FATTY ACIDS OF HIPPOCRATEA AFRICANA ROOT: ANTIOXIDANT AND ANTI-MICROBIAL ACTIVITYHTML Full Text
IJPSR (2014), Vol. 5, Issue 7 (Research Article)
Received on 13 January, 2014; received in revised form, 12 March, 2014; accepted, 03 May, 2014; published 01 July, 2014
FATTY ACIDS OF HIPPOCRATEA AFRICANA ROOT: ANTIOXIDANT AND ANTI-MICROBIAL ACTIVITY
B. N. Ita*1 and R. Ngochindo 2
Department of Chemistry, University of Uyo 1, Akwa Ibom State, Nigeria
Department of Pure and Industrial Chemistry 2, University of Port Harcourt, Rivers State, Nigeria
ABSTRACT:In this study, the fatty acid content, antioxidant activities and antimicrobial potential of oil obtained from the root of Hippocratea africana was investigated. Results showed that the oil was characterized by oleic acid (65.73%), palmitic acid (20.34%) and linoleic acid (6.90%) as the most abundant fatty acids with a oleic acid/linoleic acid ratio of 9.52. The oil possessed potent antioxidant activity (IC50 = 75.00µg/ml) and exhibited significant metal chelating potentials (EC50= 7.4mg/ml). It also showed notable antimicrobial activity against the tested human pathogens. MIC values indicated bactericidal activity against S. aureus (MIC =0.05mg/ml), S. pyogenes (MIC =0.17mg/ml) and fungicidal activity against C. albican (MIC =0.06mg/ml). These results support to some extent, the medicinal potential of Hippocratea africana root.
Keywords: Fatty acid content, antioxidant potential, metal chelating ability, antimicrobial activity
Introduction: Hippocratea africana (Willd.) Loes is a plant of the Hippocrateaceae family. It is a perennial climber without hairs and reproduces from seeds. The plant is widely distributed in tropical Africa. The root of the plant is used traditionally by the Ibibio’s of the Niger Delta region of Nigeria in the treatment of various ailments such as fever, malaria, body pains, diabetes and diarrhoea1. Literature survey has revealed little work on this plant species.

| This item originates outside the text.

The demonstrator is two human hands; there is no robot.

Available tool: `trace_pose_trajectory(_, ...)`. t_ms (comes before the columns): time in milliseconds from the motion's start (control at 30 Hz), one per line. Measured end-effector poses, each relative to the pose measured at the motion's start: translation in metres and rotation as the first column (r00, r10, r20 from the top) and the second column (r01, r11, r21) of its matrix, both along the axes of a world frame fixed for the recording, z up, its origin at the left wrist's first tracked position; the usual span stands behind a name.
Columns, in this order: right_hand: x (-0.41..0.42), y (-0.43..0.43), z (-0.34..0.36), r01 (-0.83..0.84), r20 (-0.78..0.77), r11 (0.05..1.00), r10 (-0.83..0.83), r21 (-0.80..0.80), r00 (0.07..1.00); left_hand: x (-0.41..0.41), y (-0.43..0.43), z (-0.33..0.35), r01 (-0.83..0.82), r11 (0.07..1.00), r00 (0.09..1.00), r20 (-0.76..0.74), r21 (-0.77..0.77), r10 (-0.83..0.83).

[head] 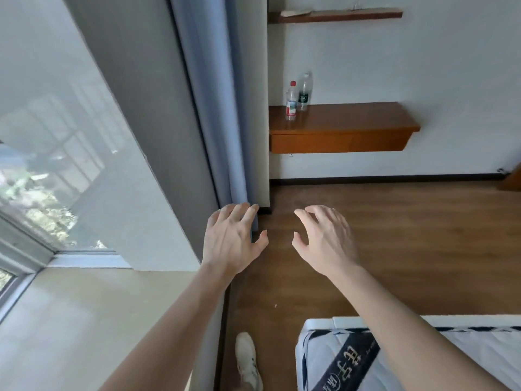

The plant root extract has also been reported to possess in vivo antiplasmodial activity, analgesic, anti-inflammatory, antidiarrhoel, antiulcer, hypolipidemic, as well as antidiabetic activity 2-4.
In previous studies, isolated compounds from genus Hippocratea include lupeol acceate, hippocrateine I-III, mayteine, pentacyclic tritepenoids, β-sitosterol, epicatechin, friedelin, canophyllal, sesquiterpene evinonate alkaloids, as well as benzyl isothiocyanates. These compounds exhibited varying biological activities includinganticancer activity, gastro protective properties, antimicrobial and anti-inflammatory activities, antiguardial and antifeedant activities 5-10. The fatty acid and antioxidant activity of tropical species of Hippocratea africana root has not been reported.
In this study, we report the content of fatty acids as well as the potential antioxidant and antimicrobial activity of Hippocratea africana root oil
Materials AND METHODS:
Collection and Extraction of Oil from Test Plant Roots of Hippocratea africana were collected from the wild in Uyo, Akwa Ibom State, in November, 2012, and authenticated by a taxonomist in the Department of Botany and Ecological Studies, University of Uyo, then dried at 40oC for two weeks. The roots were carefully derived and oil was extracted from powdered plant organ by maceration in petroleum ether (40-60oC) for 48 hours. Filtration and evaporation in vacuo gave yellow oil.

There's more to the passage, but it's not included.